• [Assignment]: In the entries that follow, the first line to write out is the one containing "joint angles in", and the last is the one containing "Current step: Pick". Reproduce that stretch exactly, with nothing before or after it.

• [Dataset entries]:
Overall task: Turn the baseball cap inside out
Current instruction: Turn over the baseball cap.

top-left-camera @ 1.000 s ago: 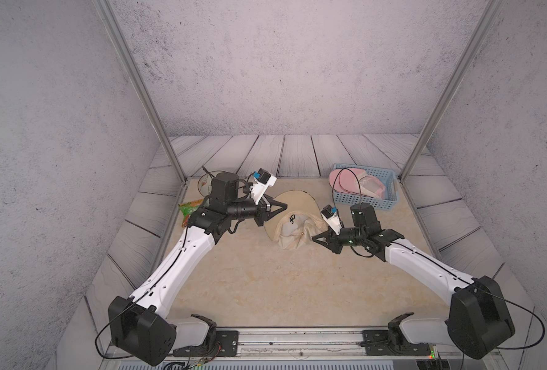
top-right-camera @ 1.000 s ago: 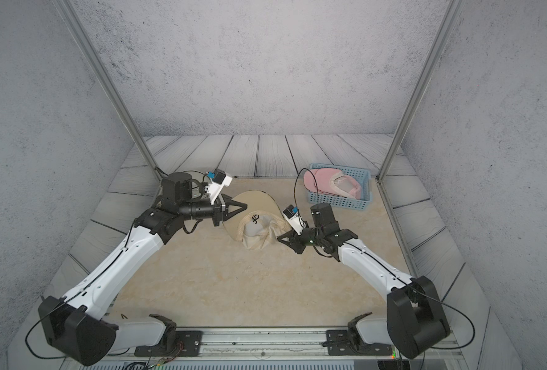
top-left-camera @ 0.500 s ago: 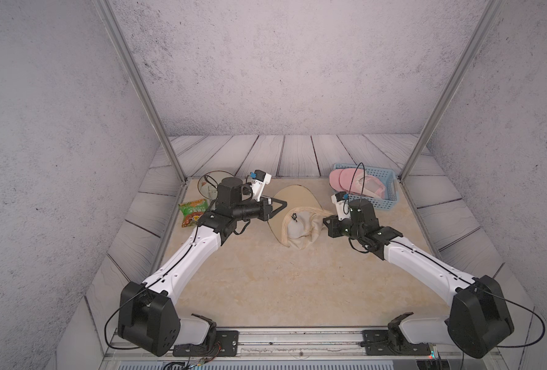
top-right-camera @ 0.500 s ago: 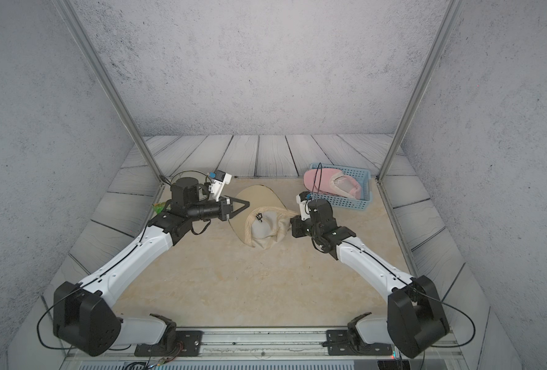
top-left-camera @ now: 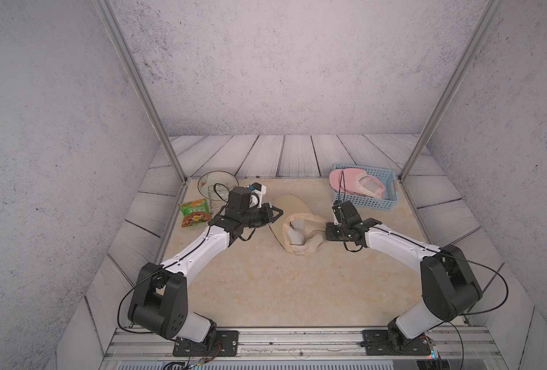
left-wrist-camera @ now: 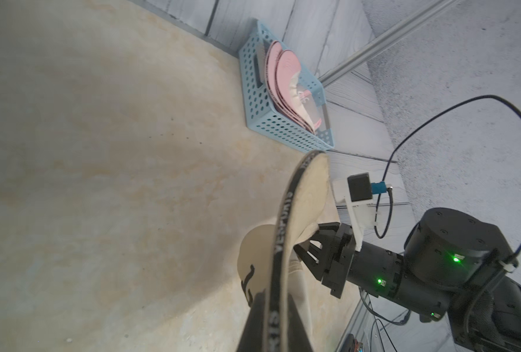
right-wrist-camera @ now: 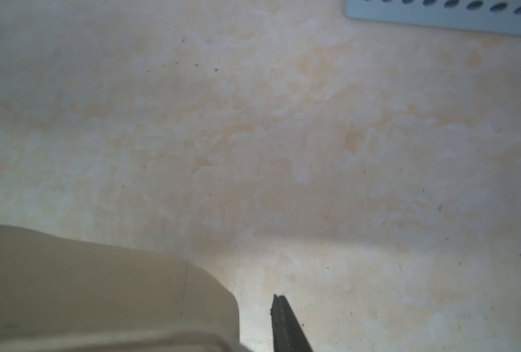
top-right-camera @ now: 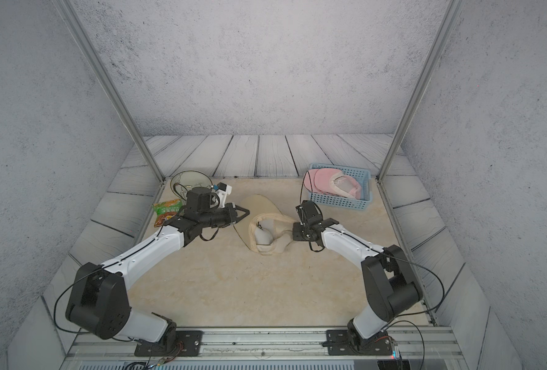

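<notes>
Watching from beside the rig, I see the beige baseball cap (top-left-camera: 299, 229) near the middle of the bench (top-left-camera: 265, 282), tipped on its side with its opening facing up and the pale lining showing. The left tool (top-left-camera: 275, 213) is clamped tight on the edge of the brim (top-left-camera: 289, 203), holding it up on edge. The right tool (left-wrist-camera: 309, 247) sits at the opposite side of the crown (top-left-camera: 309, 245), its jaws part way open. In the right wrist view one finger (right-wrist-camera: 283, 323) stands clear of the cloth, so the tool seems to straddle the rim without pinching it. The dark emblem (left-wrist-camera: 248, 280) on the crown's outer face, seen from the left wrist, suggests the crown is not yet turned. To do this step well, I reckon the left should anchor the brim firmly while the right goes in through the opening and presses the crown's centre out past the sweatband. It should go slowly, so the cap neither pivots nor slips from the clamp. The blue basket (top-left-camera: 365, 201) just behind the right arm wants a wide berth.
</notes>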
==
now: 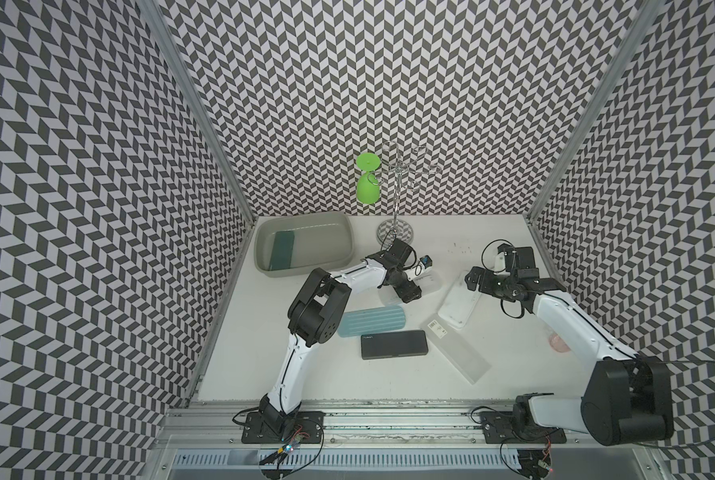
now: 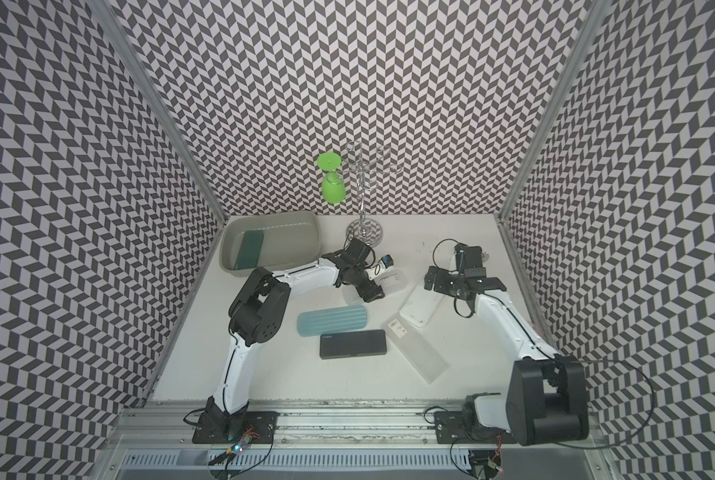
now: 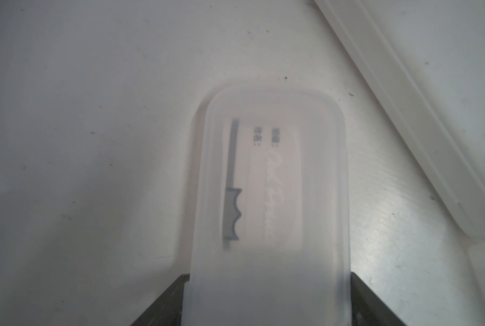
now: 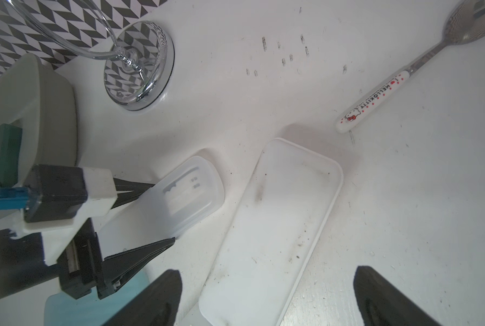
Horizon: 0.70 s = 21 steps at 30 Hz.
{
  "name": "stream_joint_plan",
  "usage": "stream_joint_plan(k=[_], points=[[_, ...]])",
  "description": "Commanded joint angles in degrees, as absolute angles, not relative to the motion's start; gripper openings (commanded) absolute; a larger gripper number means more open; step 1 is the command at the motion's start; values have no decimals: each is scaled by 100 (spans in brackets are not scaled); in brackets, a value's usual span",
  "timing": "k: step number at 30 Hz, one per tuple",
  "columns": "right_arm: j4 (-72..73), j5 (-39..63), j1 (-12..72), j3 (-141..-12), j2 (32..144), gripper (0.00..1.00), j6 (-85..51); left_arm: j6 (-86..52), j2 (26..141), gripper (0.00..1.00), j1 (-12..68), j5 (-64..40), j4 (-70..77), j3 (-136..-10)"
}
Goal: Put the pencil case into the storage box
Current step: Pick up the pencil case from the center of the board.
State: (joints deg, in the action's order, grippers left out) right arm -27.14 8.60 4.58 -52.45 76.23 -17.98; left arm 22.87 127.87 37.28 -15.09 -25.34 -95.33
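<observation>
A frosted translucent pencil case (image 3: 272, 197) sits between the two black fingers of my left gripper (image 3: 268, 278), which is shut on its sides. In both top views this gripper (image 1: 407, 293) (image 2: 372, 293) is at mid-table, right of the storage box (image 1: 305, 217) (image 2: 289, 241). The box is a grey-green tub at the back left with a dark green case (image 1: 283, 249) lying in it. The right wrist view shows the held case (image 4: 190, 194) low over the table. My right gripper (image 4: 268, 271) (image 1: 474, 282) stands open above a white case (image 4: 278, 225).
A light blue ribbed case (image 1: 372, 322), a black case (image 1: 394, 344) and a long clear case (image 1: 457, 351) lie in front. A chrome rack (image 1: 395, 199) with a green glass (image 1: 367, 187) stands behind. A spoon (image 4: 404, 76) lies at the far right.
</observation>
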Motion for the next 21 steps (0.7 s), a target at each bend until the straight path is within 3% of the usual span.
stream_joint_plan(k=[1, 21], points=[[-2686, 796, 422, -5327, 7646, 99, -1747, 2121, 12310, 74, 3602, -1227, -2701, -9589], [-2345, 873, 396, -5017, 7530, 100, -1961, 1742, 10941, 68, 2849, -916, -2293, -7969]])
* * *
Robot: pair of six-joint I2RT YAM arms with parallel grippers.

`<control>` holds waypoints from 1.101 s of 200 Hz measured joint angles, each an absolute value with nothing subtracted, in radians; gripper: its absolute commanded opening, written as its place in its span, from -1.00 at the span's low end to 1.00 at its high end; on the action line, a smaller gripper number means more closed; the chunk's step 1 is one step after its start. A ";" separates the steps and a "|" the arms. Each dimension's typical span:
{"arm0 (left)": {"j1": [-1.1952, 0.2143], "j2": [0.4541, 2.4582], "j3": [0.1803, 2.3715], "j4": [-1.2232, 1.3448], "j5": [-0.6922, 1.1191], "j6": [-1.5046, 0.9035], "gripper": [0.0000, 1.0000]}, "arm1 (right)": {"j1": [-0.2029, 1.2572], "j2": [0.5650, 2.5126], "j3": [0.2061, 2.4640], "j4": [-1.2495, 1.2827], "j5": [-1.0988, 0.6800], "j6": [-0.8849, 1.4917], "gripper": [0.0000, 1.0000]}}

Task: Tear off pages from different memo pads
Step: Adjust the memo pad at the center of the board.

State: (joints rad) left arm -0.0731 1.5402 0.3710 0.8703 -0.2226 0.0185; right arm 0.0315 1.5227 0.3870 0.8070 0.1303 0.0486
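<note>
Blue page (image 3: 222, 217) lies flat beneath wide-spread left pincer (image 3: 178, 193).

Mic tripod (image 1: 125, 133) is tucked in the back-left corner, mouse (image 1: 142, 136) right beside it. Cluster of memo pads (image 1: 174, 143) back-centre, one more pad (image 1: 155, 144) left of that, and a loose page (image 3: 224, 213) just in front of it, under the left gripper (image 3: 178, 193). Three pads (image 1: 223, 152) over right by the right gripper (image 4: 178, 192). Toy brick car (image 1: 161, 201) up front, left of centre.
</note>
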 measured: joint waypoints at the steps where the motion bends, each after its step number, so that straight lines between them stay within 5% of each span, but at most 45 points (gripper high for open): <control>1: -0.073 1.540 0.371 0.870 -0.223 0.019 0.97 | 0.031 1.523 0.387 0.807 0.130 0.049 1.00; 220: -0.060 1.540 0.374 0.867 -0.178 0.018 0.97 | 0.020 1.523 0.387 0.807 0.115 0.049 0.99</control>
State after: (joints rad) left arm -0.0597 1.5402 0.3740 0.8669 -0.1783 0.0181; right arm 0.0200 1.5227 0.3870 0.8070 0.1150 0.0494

• [Written reply]:
  "description": "Commanded joint angles in degrees, as absolute angles, not relative to the motion's start; gripper openings (commanded) absolute; a larger gripper number means more open; step 1 is the command at the motion's start; values have no decimals: each is scaled by 100 (spans in brackets are not scaled); in brackets, a value's usual span",
  "timing": "k: step number at 30 Hz, one per tuple",
  "columns": "right_arm: j4 (-72..73), j5 (-39..63), j1 (-12..72), j3 (-141..-12), j2 (32..144), gripper (0.00..1.00), j6 (-85..51); left_arm: j6 (-86..52), j2 (26..141), gripper (0.00..1.00), j1 (-12..68), j5 (-64..40), j4 (-70..77), j3 (-136..-10)"
}
Goal: Put the pencil case into the storage box
Current step: Pick up the pencil case from the center of the board.

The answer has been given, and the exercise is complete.